Content starts

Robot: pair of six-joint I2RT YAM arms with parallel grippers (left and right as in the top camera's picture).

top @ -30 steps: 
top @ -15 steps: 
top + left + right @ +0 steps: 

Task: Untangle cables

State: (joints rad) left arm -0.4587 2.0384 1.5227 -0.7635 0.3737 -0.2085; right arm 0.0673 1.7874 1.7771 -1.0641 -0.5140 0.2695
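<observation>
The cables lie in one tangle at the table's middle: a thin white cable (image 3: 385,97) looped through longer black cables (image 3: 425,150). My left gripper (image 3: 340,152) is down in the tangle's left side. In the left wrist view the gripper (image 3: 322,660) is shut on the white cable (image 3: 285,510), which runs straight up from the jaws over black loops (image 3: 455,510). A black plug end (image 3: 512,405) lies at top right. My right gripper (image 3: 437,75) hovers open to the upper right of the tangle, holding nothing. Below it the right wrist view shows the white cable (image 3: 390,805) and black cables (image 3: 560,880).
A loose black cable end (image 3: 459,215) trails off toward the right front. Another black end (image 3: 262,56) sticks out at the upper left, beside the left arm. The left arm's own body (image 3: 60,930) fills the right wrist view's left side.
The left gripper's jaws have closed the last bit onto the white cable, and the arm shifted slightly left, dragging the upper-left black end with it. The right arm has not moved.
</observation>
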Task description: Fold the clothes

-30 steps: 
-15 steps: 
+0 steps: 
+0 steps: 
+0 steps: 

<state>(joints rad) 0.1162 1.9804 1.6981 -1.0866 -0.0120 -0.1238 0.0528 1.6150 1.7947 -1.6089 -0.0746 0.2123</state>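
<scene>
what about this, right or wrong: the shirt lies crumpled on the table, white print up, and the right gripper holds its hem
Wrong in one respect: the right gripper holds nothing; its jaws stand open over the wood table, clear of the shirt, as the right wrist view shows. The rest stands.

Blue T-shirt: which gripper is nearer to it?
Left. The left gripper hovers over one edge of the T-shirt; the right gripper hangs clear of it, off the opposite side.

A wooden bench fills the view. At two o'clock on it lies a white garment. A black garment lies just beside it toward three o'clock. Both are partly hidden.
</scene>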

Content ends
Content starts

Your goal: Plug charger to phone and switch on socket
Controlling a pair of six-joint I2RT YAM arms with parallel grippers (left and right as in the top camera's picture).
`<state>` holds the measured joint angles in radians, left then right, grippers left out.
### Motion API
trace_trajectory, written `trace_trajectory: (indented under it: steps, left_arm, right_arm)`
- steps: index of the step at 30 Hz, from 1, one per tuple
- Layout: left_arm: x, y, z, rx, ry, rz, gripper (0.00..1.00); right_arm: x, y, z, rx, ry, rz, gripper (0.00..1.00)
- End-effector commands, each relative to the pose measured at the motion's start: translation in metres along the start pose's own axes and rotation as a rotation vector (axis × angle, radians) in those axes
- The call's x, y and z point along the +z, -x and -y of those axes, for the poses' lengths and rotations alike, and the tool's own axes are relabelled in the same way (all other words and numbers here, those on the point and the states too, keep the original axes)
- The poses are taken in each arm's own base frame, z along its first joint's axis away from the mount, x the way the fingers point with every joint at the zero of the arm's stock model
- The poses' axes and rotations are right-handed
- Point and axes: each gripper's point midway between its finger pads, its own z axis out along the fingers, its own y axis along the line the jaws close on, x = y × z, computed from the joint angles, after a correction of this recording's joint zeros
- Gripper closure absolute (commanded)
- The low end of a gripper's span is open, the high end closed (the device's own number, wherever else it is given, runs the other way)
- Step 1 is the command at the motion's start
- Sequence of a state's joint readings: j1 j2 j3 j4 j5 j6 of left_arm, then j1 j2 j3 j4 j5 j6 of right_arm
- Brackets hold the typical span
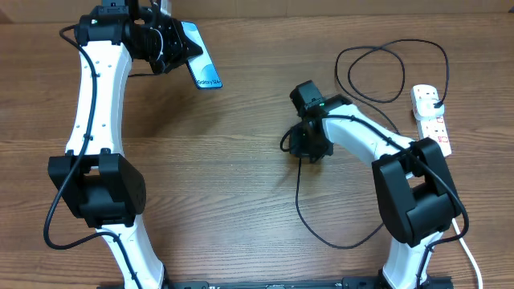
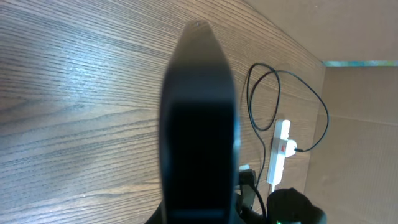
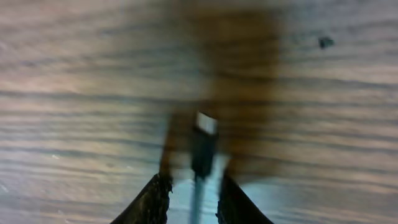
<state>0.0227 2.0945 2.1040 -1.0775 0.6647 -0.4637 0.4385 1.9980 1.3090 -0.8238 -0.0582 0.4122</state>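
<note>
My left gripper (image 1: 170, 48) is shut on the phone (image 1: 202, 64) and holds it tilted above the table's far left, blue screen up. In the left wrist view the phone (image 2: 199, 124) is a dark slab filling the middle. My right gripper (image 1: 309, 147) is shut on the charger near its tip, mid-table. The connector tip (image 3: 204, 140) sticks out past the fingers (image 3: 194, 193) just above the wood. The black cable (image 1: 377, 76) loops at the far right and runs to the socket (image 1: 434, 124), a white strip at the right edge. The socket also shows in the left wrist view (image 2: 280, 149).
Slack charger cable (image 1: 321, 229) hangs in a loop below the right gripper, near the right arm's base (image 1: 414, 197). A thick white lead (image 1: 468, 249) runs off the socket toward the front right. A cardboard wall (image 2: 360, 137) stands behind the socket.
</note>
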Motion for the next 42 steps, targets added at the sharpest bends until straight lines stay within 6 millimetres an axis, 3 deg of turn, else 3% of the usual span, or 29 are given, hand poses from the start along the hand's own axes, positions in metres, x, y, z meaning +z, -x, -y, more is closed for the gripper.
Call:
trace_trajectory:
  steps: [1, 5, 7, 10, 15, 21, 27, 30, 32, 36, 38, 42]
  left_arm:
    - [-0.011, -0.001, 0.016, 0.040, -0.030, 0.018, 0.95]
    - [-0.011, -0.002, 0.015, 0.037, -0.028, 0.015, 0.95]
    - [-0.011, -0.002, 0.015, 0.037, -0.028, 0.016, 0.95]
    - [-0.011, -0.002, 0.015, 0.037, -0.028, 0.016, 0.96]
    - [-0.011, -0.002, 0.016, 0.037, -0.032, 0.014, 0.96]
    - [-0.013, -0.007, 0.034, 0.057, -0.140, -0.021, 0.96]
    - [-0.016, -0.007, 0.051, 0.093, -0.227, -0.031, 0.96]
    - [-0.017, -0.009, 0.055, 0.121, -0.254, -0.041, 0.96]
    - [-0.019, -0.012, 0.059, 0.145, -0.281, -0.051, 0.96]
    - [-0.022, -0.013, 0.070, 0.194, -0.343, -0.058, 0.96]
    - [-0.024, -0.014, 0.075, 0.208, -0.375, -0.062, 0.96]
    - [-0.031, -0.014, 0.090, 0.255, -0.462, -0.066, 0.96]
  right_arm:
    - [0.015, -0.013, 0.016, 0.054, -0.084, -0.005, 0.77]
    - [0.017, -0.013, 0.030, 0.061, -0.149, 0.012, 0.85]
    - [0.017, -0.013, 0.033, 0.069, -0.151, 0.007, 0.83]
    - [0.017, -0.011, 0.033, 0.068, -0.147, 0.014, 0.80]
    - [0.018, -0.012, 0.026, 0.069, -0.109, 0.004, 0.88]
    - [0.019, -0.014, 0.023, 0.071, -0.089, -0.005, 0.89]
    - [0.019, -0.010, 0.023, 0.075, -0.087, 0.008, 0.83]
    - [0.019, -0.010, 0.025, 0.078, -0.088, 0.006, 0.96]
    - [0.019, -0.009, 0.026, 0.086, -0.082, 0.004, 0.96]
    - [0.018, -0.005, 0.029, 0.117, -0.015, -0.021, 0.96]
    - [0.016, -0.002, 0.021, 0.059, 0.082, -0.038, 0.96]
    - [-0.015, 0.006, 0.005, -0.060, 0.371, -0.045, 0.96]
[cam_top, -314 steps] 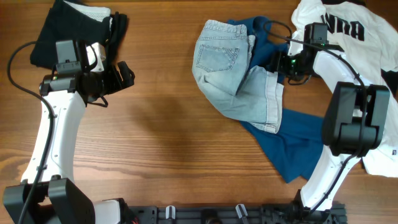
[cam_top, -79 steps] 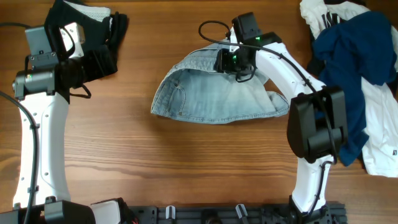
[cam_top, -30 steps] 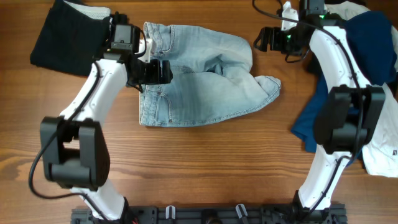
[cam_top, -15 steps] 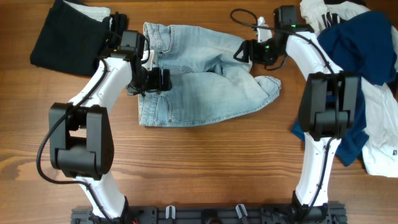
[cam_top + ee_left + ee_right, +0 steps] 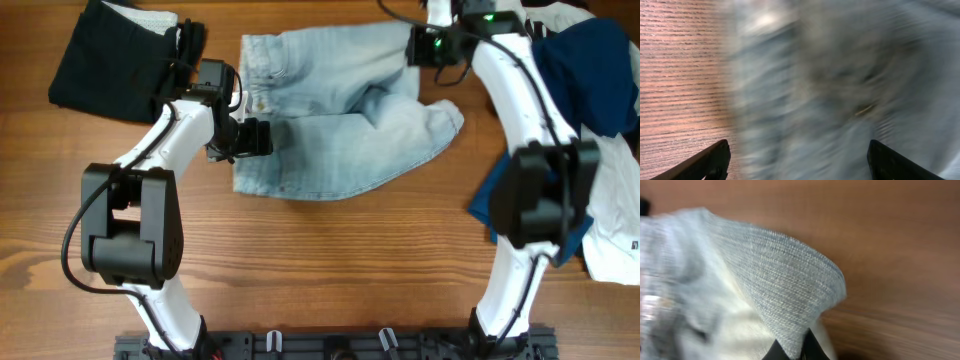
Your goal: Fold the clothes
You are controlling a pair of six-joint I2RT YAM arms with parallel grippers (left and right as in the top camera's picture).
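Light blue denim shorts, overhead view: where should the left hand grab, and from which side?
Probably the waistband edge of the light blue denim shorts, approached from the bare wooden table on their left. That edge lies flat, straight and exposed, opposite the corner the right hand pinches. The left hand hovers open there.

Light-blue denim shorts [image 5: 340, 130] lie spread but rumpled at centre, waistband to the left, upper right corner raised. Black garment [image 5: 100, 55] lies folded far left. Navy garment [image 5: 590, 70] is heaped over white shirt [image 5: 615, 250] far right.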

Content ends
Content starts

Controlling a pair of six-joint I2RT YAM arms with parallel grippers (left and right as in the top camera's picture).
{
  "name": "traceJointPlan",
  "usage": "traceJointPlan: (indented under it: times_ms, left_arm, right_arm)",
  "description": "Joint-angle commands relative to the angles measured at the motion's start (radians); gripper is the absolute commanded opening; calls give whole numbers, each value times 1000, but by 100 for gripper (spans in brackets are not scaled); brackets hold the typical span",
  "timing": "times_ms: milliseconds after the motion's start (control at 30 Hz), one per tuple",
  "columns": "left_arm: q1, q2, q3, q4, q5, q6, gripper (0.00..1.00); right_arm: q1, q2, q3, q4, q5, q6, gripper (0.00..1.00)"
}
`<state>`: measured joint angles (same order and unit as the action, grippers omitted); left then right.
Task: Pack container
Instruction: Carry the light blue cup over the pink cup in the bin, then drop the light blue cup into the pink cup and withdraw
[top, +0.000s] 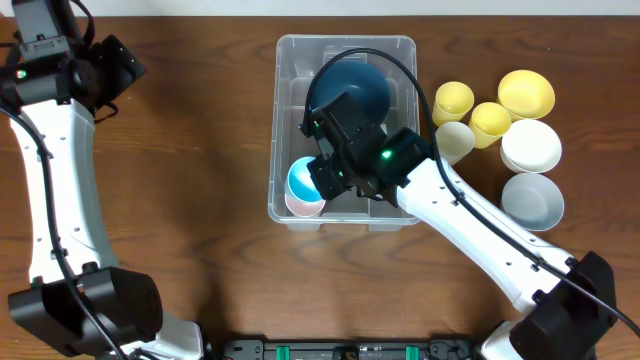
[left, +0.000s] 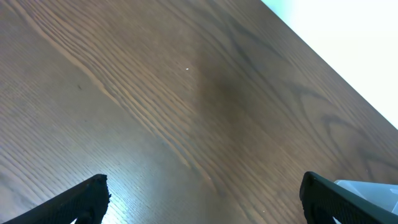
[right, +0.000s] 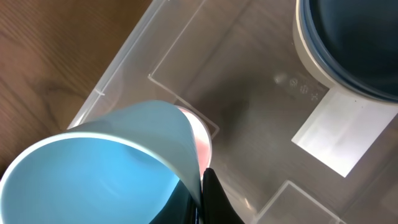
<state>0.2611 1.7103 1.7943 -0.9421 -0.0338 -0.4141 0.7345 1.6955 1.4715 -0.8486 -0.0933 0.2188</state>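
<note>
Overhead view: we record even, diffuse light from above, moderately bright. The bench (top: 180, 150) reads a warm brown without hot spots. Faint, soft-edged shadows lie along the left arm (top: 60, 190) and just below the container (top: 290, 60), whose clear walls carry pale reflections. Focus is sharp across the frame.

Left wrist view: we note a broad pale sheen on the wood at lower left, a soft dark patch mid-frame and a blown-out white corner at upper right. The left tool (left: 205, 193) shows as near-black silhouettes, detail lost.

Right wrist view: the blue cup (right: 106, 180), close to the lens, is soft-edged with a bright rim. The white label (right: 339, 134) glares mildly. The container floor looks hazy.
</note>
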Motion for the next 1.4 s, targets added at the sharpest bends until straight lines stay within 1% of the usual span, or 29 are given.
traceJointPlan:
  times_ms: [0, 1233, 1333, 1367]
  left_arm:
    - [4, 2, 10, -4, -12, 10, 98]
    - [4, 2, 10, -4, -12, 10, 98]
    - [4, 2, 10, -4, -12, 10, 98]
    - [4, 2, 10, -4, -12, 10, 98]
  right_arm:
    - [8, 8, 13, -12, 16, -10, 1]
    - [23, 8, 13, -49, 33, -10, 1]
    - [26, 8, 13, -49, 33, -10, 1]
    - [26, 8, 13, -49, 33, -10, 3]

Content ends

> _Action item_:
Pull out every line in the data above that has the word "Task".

> _Solution to the exercise_:
Task: Untangle cables
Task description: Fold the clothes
Task: Pack container

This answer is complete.